Harding sustituyó a Schuster frente al improvisado tribunal y contempló al atento auditorio. Era un hombre bien parecido, de expresión enérgica, cuyo aspecto no era muy propio de la profesión que había dicho tener: director de Banco. Por un momento, Hansteen llegó a preguntarse si les había dicho la verdad.
—¿Se llama usted Myra Schuster?
—Sí.
—¿Y qué hace usted, señora Schuster, en la Luna?
La obesa dama sonrió.
—Esto es fácil de responder. Me dijeron que aquí sólo pesaría veinte kilos…, y por eso vine.
—¿Pero por qué desea usted pesar sólo veinte kilos?
Ella miró a Harding como si éste hubiese dicho una estupidez.
—Sepa usted que yo he sido bailarina…
Su voz tomó de pronto un tono soñador y su vista se perdió en el vacío. Después añadió:
—Dejé el baile, desde luego, al casarme con Irving.
—¿Por qué dice usted «desde luego», señora Schuster?
La testigo miró a su esposo, quien se agitó inquieto. Se hubiera dicho que se disponía a presentar una objeción, pero pareció cambiar de idea y nada dijo.
—Oh, él decía que no era una profesión decente. Y creo que tenía razón…, al menos por lo que respecta en la clase de danza que yo practicaba.

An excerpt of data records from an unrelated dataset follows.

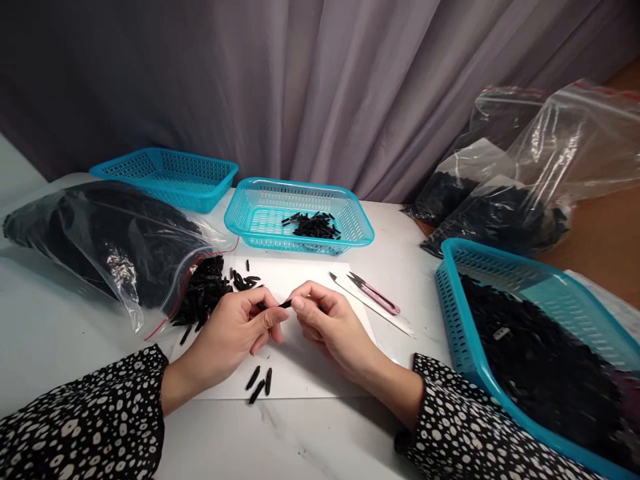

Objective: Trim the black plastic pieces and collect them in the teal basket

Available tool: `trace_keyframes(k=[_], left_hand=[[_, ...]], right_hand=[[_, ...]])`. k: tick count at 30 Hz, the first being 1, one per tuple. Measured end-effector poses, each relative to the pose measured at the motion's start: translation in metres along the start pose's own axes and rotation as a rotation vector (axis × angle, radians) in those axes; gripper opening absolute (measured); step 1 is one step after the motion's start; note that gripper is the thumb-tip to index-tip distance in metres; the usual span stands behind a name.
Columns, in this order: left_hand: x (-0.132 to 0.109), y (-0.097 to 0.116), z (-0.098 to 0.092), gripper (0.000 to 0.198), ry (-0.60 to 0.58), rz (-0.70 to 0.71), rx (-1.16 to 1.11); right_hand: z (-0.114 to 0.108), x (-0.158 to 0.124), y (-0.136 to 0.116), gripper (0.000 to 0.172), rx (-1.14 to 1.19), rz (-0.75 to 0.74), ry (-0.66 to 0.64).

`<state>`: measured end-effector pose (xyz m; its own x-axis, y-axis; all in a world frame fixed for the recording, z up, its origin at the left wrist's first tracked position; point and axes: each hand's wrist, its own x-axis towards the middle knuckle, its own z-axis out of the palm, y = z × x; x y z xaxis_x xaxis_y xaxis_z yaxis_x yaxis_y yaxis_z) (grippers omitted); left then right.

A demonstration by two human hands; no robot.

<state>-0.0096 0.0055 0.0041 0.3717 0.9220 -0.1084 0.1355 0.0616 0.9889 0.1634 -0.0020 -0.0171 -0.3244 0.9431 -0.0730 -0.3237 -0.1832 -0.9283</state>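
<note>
Between both hands, above a white sheet (320,383), is a small black strip (285,304). My left hand (245,323) pinches one end of it between thumb and fingers. The other end sits in the pinch of my right hand (325,317). Fingers cover most of the strip, so its exact kind is hidden. A few similar black pieces (258,391) lie on the sheet below my hands. Beside my left hand, a heap of black pieces (203,290) spills from the mouth of a clear zip bag (115,240).
Behind my hands stands a blue basket (240,217) with some black pieces; another blue basket (220,193) is at back left. Pink thread snips (380,297) and a thin white tool (373,307) lie to the right. A fuller blue basket (453,320) and zip bags (505,213) stand farther right.
</note>
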Motion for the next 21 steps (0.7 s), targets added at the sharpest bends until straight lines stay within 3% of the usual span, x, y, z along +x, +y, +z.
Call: trace_keyframes(k=[7,13,21], left_hand=[[0.0014,-0.0017,-0.0028,0.035,0.035,0.038,0.02],[0.0008,-0.0008,-0.0015,0.025,0.065,-0.088,-0.105],[0.0027,-0.0013,0.0004,0.023,0.066,-0.059,-0.097]], right_hand=[[0.0001,0.0009,-0.0007,0.034,0.076,0.028,0.069],[0.0,0.0009,-0.0035,0.038,0.17,0.088,0.133],[-0.0005,0.0019,-0.0025,0.037,0.158,0.1,0.147]])
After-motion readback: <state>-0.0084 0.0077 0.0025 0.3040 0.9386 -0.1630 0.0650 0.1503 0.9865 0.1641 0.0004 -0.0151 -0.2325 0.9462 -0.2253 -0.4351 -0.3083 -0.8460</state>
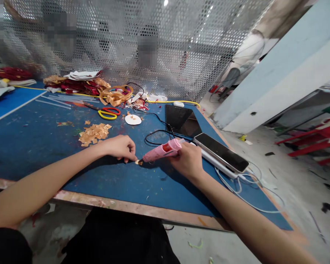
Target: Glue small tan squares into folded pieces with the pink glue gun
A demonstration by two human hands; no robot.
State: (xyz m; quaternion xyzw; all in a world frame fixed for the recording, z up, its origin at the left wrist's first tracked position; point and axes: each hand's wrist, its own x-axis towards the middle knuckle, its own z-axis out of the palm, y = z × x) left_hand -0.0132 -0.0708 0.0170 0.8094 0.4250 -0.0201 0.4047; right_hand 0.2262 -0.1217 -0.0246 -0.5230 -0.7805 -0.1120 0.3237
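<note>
Grips a pink glue gun (pixel 160 152) in the right hand (pixel 189 161), with its nozzle (pixel 142 160) at a small gold piece (pixel 138 162) on the blue table (pixel 121 187). Seems to steady that piece with the left hand (pixel 122 147), though too small to be sure. Has gold scraps (pixel 95 134) heaped farther back, near scissors (pixel 109 113) and a white oval (pixel 132 120); to the right, a phone (pixel 222 151) and a dark tablet (pixel 181 119).

A blue-topped desk (pixel 52 156) with a worn, stained wooden edge is backed by a perforated metal screen (pixel 170 55), through which blurred shapes and bright spots of light are seen. To the right of the desk, a wall section (pixel 277 80) painted pale blue and white is shown at a slant. A grey floor (pixel 288 190), littered with scraps, is exposed beside and below the desk; farther right of it, red furniture (pixel 310 150) is partly seen.
</note>
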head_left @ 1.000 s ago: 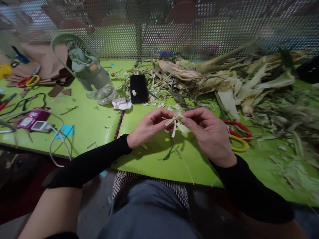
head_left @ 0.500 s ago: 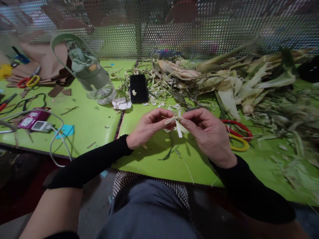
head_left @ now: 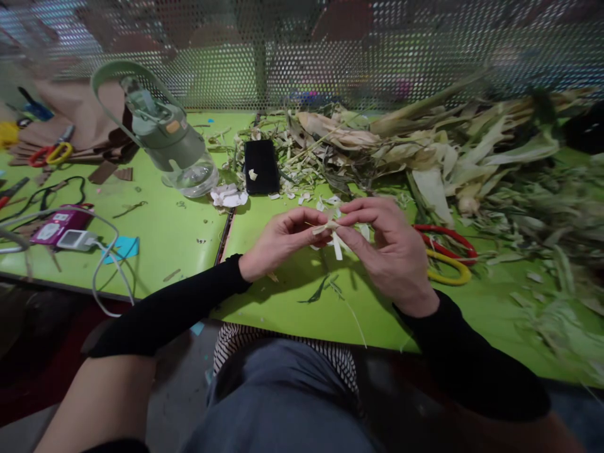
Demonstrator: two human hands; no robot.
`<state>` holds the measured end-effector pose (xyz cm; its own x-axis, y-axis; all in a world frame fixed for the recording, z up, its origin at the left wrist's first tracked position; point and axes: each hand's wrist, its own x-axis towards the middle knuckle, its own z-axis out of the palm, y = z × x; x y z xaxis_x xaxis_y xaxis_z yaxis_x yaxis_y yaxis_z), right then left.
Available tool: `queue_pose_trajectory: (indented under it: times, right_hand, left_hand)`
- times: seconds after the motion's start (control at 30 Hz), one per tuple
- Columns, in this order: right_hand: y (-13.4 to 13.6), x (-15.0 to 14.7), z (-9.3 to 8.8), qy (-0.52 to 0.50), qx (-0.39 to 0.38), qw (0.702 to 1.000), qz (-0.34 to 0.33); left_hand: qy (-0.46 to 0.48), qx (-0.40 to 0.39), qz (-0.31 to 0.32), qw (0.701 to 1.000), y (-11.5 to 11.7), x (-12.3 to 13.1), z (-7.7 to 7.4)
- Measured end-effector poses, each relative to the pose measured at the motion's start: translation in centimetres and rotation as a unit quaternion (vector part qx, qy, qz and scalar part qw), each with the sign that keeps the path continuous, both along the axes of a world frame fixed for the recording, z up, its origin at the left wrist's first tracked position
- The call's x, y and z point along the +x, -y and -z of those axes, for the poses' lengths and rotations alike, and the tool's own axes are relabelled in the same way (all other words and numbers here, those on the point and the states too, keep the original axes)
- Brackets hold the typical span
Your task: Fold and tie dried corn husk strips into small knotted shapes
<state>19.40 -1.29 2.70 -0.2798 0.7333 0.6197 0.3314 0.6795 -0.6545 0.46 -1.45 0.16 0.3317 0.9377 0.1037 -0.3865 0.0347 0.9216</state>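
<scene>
Above the green table, pale strips of corn husk (head_left: 337,245) form a small cluster between my fingertips. My left hand (head_left: 287,239) pinches the cluster from the left, thumb and index finger closed on it. From the right, my right hand (head_left: 387,251) pinches the same cluster with its thumb and index finger. One strip hangs down below the fingers, and another points left. Scissors with red and yellow handles (head_left: 448,272) lie beside my right hand, their blades hidden. Thin green scraps (head_left: 321,289) lie on the table under my hands.
A heap of corn husks (head_left: 438,157) covers the table's back right. Behind my hands lies a black phone (head_left: 261,167), with a green water bottle (head_left: 174,138) to its left. A purple power adapter (head_left: 59,228) with a white cable sits far left. A perforated screen (head_left: 283,56) borders the back.
My right hand has shifted slightly left, its fingertips now closer to my left ones over the husk cluster. The left hand stays almost still.
</scene>
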Motion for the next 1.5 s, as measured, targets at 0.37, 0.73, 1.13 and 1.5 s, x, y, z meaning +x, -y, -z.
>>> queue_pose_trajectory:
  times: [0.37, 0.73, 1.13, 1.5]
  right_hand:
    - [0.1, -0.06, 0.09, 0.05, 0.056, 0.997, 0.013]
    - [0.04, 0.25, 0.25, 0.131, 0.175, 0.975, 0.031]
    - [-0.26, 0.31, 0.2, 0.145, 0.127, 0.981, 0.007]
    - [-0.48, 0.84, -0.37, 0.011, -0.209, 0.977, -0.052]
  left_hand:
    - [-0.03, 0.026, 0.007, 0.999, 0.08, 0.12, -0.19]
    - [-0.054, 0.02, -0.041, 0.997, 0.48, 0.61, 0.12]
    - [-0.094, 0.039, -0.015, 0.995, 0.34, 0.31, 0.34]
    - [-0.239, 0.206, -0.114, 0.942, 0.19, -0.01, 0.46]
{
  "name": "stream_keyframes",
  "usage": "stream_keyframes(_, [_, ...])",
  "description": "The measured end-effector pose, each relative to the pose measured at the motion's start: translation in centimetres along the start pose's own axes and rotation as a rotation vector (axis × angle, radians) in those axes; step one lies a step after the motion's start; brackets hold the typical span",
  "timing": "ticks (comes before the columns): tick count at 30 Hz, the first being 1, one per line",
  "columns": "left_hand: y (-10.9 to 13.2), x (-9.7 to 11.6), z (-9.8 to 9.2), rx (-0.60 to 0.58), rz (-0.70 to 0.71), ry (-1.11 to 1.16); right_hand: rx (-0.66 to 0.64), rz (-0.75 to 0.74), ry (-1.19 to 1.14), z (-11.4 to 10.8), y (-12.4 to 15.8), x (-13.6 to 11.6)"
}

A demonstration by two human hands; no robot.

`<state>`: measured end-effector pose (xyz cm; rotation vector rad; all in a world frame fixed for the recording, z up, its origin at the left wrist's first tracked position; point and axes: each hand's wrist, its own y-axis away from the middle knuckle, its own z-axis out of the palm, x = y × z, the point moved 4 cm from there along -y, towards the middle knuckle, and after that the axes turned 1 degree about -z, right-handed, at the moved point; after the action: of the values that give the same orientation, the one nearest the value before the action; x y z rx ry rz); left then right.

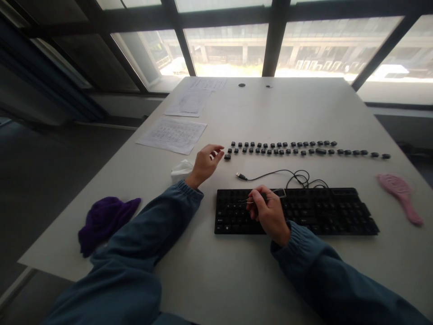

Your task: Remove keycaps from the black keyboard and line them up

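Note:
A black keyboard [321, 212] lies on the white table [237, 275] in front of me. My right hand [269, 212] rests over its left half, gripping a thin wire keycap puller [275, 194]. My left hand [206, 162] hovers left of two rows of loose black keycaps [297, 149], fingers spread, its fingertips just beside the keycap at the left end [227, 157]. Nothing is visibly held in that hand.
The keyboard's cable and USB plug [241, 176] curl behind it. A pink hairbrush [401, 196] lies at right, a purple cloth [104, 221] at left, a crumpled tissue [181, 169] by my left wrist. Printed sheets [172, 134] lie at the far left.

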<state>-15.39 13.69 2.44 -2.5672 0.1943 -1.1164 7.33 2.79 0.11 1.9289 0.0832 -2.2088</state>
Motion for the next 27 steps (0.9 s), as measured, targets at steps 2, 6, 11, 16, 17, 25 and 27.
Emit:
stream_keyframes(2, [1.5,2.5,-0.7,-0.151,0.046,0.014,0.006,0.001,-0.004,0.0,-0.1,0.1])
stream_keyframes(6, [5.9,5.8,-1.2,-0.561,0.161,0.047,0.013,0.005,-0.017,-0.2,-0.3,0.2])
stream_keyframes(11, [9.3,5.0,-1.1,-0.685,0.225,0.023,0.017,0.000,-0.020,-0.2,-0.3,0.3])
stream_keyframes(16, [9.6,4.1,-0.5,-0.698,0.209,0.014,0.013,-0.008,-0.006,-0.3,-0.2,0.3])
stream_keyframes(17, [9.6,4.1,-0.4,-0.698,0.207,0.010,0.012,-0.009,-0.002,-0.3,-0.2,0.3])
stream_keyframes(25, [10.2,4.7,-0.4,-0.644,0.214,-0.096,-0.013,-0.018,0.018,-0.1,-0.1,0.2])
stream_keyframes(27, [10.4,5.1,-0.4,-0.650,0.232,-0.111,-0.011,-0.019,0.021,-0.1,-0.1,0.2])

Esto fue demasiado para el señor Schuster. Se puso en pie de un salto, haciendo caso omiso del tribunal, y gritó:
—¡Vamos, Myra! No hay necesidad de…
—¡Pero déjalo, Irv! —repuso ella, volviendo sin darse cuenta a emplear la anticuada jerga de su juventud, que por un momento evocó la atmósfera de los años noventa—. ¿Qué importancia tiene esto ahora? Dejemos de hacer comedia y seamos nosotros mismos. No me importa que se sepa que yo bailaba en el Asteroide Azul y que tú me sacaste de allí un día en que la policía hacía una redada en el local.
Irving volvió a sentarse, farfullando palabras incoherentes mientras la sala sufría un exceso de hilaridad que el presidente del tribunal no hizo nada por acallar. Esta especie de distensiones era precisamente lo que más deseaba Hansteen; cuando la gente reía, no podía tener miedo.
Pero el señor Harding, cuyas preguntas casuales pero maliciosas habían provocado todo aquel jolgorio, continuaba intrigándole. Para no ser un abogado, según aseguraba, lo hacía muy bien. Sería curioso ver cómo se portaría en el banco de los testigos…, cuando Schuster fuese quien llevase el interrogatorio.